EMANCIPATION
When the news of a second battle of Bull Run reached
England it seemed at first to Lord John Russell that
the failure of the North was certain, and he asked
Palmerston and his colleagues to consider whether
they must not soon recognise the Confederacy, and whether
mediation in the interest of peace and humanity might
not perhaps follow. But within two months all
thoughts of recognising the Confederacy had been so
completely put aside that even Fredericksburg and Chancellorsville
caused no renewal of the suggestion, and an invitation
from Louis Napoleon to joint action of this kind between
England and France had once for all been rejected.
The battle of Antietam had been fought in the meantime.
This made men think that the South could no more win
a speedy and decisive success than the North, and
that victory must rest in the end with the side that
could last.
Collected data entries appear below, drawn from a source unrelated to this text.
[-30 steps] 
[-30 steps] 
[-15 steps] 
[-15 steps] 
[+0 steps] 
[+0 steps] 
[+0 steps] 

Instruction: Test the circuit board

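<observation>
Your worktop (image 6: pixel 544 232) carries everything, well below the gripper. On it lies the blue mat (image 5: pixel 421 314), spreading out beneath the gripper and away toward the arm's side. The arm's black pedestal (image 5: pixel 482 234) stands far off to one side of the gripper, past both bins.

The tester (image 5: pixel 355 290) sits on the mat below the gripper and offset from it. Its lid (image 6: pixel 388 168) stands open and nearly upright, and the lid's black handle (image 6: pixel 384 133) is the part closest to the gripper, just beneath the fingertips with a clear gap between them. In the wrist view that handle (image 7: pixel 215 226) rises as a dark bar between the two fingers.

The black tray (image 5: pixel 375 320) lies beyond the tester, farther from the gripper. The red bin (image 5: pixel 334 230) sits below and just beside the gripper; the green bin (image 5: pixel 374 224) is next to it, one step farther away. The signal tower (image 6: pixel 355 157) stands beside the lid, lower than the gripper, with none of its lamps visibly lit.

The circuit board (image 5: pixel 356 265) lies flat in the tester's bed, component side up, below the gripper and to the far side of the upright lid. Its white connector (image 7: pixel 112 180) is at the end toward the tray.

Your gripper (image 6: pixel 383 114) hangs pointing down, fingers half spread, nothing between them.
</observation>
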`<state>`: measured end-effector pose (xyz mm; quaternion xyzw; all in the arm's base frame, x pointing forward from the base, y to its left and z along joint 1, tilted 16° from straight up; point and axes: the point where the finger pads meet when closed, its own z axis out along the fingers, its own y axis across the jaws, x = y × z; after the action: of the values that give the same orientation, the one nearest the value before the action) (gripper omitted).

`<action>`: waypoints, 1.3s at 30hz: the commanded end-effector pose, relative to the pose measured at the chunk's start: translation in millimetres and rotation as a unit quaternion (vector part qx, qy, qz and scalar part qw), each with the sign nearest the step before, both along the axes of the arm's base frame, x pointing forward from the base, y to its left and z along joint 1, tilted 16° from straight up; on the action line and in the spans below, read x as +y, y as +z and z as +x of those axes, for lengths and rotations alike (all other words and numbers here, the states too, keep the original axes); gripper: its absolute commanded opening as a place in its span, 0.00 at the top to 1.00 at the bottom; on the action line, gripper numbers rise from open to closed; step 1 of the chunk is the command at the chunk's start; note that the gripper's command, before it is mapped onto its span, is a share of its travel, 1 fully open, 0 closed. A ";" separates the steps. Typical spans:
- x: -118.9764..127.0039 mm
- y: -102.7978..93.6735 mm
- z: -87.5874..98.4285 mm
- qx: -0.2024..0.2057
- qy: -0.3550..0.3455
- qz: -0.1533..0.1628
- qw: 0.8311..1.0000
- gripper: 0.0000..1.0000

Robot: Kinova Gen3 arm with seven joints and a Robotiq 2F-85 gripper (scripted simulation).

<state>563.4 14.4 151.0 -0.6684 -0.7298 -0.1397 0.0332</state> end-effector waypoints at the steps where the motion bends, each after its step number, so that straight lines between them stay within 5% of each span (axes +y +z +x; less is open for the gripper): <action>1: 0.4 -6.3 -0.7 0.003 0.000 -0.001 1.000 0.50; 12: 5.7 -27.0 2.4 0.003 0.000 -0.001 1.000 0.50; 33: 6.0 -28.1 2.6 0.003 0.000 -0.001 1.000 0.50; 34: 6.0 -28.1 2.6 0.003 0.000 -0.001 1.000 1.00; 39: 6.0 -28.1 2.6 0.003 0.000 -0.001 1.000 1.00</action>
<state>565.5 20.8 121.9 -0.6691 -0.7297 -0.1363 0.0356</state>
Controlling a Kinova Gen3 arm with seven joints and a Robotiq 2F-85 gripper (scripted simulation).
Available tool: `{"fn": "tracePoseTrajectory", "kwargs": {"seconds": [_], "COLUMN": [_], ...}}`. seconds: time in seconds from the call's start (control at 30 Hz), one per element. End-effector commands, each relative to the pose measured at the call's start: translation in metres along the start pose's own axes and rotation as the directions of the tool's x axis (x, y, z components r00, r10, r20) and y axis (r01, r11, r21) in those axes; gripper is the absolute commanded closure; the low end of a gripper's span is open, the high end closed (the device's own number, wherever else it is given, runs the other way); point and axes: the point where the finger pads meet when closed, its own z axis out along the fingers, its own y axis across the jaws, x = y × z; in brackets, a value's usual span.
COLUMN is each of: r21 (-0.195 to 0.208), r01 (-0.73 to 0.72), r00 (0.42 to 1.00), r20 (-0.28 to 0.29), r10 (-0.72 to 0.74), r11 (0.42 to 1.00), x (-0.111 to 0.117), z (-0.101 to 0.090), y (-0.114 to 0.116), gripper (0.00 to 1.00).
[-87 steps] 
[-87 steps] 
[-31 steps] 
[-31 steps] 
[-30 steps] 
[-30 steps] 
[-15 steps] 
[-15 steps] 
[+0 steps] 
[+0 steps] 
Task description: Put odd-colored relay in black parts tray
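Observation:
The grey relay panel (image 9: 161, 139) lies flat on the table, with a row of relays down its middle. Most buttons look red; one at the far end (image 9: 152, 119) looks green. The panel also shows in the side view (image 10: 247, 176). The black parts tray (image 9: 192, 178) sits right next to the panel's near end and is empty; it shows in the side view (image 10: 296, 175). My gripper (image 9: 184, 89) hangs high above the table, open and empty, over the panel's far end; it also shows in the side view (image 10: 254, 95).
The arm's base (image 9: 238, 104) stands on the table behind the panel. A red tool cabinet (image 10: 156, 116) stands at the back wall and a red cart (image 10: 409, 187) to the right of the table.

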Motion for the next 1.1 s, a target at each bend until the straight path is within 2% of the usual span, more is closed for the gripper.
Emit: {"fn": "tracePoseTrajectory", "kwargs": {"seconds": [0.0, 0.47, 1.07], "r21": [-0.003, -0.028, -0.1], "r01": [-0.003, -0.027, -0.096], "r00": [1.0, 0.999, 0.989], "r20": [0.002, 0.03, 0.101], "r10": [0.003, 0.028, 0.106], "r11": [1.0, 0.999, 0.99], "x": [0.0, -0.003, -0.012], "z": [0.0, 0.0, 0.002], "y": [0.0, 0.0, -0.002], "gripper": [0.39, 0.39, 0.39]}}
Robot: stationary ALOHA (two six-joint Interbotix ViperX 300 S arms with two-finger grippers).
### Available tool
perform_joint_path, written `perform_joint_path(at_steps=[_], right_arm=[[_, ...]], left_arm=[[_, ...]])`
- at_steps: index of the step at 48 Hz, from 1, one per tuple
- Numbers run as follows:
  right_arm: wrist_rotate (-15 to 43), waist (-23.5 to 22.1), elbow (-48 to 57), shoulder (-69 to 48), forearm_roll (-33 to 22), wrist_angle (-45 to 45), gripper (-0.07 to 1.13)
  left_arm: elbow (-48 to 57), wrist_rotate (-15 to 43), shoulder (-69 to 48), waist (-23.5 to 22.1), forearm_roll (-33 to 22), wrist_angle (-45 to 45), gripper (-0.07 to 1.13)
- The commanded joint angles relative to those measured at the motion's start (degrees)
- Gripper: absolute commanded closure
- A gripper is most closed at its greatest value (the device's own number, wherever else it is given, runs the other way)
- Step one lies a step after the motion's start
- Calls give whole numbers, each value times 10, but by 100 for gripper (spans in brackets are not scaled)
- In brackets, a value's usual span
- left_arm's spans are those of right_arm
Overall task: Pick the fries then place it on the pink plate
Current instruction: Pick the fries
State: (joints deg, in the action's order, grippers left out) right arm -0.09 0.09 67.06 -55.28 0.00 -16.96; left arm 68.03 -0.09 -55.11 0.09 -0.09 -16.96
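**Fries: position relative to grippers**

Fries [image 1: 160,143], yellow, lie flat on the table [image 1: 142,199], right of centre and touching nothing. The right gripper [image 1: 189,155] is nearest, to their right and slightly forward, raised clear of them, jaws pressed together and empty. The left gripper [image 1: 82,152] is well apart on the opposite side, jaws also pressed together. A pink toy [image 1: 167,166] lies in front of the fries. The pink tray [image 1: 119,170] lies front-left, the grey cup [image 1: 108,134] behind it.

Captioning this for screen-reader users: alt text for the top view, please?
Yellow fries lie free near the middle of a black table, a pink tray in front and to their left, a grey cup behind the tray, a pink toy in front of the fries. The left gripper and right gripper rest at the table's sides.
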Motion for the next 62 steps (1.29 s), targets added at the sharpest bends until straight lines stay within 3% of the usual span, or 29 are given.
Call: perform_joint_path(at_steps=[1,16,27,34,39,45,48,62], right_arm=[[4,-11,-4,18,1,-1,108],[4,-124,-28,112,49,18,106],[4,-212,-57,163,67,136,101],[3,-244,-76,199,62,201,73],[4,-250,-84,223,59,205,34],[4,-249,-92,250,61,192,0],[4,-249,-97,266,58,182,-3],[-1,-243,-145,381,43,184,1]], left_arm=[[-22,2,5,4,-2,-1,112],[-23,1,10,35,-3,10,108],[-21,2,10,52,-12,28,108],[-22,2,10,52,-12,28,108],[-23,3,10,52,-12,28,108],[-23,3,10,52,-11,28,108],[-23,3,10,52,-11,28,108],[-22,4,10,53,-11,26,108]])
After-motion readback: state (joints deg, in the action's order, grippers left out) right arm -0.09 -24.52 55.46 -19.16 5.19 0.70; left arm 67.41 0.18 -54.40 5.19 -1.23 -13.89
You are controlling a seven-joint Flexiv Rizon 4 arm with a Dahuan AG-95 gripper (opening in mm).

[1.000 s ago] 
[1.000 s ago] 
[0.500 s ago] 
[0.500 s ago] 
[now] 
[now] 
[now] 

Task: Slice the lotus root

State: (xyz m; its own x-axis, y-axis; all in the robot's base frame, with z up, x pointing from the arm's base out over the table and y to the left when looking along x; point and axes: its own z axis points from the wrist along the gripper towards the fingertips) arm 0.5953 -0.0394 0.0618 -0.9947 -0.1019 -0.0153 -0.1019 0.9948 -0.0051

But that was not all; the battle
of Antietam was followed within five days by an event
which made it impossible for any Government of this
country to take action unfriendly to the North.
On September 22, 1862, Abraham Lincoln set his hand
to a Proclamation of which the principal words were
these: “That, on the first day of January
in the year of our Lord one thousand eight hundred
and sixty-three, all persons held as slaves within
any State, or designated part of a State, the people
whereof shall then be in rebellion against the United
States, shall be then, thenceforward and forever free.”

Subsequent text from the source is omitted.